Ok. About two years ago i was on the look out for a schecter hellraiser. Så i ordered a guitar on ebay which i thought was schecter hellraiser but instead was a schecter hellraiser special. They are almost the same but the regular hellraiser is a slightly more upgraded.version. Better tunners and and push pull coil split. The hellraiser special has been a great guitar but i am dying to get something eles. I am possibly selling my hellraiser special tomorrow. My dilema is this. Should i get the regular hellraiser i wanted to buy in the first place two years ago. Or should i get a schecter blackjack sls with active blackouts. I really dig the look of the satin black version of the schecter blackjack sls. I am also considering switching from a fixed bridge to a floyd. Will i regret this? Or should i stick with fixed bridge mind you i have never owned a guitar with a floating bridge. Should i expect a big difference in tone between the hellraisers emg and the blackjacks blackouts?


----------



## Zado (Jan 17, 2014)

csm84 said:


> Ok. About two years ago i was on the look out for a schecter hellraiser. Så i ordered a guitar on ebay which i thought was schecter hellraiser but instead was a schecter hellraiser special. They are almost the same but the regular hellraiser is a slightly more upgraded.version. Better tunners and and push pull coil split. The hellraiser special has been a great guitar but i am dying to get something eles. I am possibly selling my hellraiser special tomorrow. My dilema is this. Should i get the regular hellraiser i wanted to buy in the first place two years ago. Or should i get a schecter blackjack sls with active blackouts. I really dig the look of the satin black version of the schecter blackjack sls. I am also considering switching from a fixed bridge to a floyd. Will i regret this? Or should i stick with fixed bridge mind you i have never owned a guitar with a floating bridge. Should i expect a big difference in tone between the hellraisers emg and the blackjacks blackouts?


Go with SLS if you like thinner necks more,cause hellraiser one is definitely thicker.You can wait for the incoming Hybrid series too


----------



## AkiraSpectrum (Jan 17, 2014)

EMG's and Blackouts will sound different. Blackouts have more gain/higher output, and are less compressed. They are also more lower-mid focused and are going to give you more bass frequencies.

My vote is for the SLS. The Hellraiser special wont be too different from a regular hellraiser (this depends on year of production etc. though) which you don't seem to be too in love with as you are thinking of getting rid of it. The SLS will have a smaller body and thinner neck and of course the different pickups. I've played an SLS before and definitely liked it a lot, especially with the satin neck!

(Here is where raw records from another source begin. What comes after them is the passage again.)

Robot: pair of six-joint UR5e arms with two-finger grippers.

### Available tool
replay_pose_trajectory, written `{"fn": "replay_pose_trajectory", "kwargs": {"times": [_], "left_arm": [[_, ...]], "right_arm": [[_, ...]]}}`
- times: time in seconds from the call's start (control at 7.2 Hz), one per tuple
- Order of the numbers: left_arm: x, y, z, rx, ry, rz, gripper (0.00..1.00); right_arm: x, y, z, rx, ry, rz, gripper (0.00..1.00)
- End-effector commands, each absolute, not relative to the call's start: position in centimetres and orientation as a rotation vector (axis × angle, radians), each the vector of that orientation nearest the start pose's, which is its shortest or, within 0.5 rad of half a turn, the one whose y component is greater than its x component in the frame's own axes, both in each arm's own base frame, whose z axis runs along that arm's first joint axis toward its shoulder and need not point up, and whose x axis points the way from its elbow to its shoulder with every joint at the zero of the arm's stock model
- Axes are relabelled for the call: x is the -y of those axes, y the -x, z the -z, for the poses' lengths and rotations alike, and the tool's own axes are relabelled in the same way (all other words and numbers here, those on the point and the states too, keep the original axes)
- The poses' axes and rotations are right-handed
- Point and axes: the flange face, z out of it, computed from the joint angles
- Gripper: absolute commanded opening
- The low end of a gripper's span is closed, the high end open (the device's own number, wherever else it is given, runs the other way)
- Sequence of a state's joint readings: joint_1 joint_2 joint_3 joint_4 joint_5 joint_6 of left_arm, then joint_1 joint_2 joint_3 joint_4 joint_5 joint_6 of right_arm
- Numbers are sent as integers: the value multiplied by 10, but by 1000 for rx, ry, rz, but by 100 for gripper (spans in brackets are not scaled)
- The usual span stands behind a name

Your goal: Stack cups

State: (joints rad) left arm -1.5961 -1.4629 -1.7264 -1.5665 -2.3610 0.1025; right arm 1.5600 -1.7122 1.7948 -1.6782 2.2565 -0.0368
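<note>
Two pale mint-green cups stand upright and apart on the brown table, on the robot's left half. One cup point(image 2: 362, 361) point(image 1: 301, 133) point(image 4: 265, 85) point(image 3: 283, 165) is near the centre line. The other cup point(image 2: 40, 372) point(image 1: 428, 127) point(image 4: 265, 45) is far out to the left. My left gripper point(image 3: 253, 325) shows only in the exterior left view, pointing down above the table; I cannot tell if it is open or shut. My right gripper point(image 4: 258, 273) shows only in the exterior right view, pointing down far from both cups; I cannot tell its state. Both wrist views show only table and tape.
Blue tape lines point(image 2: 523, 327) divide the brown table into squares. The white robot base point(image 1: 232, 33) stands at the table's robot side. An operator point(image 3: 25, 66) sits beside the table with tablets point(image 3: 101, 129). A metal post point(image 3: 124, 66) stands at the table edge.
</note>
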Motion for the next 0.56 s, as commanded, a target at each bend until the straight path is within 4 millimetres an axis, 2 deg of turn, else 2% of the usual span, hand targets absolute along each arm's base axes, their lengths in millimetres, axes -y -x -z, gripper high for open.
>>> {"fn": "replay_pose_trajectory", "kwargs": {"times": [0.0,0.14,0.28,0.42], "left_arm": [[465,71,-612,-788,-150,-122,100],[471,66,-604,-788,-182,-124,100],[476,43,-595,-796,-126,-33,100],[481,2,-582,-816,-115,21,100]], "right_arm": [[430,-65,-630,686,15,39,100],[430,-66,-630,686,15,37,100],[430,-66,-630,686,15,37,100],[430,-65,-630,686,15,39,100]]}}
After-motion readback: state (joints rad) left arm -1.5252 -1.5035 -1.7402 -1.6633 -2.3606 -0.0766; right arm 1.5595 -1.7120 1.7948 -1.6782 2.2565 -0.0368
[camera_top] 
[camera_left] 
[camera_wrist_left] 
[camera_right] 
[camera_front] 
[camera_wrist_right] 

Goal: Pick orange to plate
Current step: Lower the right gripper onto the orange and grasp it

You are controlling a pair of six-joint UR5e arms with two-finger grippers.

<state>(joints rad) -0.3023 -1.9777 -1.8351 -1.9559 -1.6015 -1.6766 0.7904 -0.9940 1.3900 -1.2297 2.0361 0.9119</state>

Don't forget, the SLS also has the passive (full shred/jazz duncan) option in case you are not big on actives or if you're worried the blackouts might not be your thing. 

I tend to suggest staying away from floyds unless you are really interested in using it on a regular basis. Otherwise, it will just hamper you as far as changing tunings on the fly and making maintenance and string changing more difficult. 

In the end its about what you want more. Good luck!


----------



## Discoqueen (Jan 18, 2014)

I would go with the SLS, man, good luck in working this one out!


_Posted from Sevenstring.org App for Android_


----------



## chopeth (Jan 18, 2014)

Passive SLS, dud, no regrets


----------



## HeHasTheJazzHands (Jan 18, 2014)

Neither.








But out of the two, I'd get the SLS.


----------



## csm84 (Jan 18, 2014)

What model sls is that one that you have. I know it looks like you have the version with passive pickups but the sls models i have been looking at have a single skull inlay at the 12th fret i think and yours has dots. Is there different versions of the sls model with different inlays? I know strange question. Just have not seen the model you have. =)


----------



## csm84 (Jan 18, 2014)

Hey dude. What model Schecter is that you posted up also.? Have no idea. The bridge looks interesting though and i like the look of it.


----------



## HeHasTheJazzHands (Jan 18, 2014)

Hellraiser Hybrid 7. Coming sometime this year. Not sure when in Europe.


----------



## dedsouth333 (Jan 18, 2014)

I believe JazzHands posted the Hellraiser Hybrid. I'm not sure about the other one.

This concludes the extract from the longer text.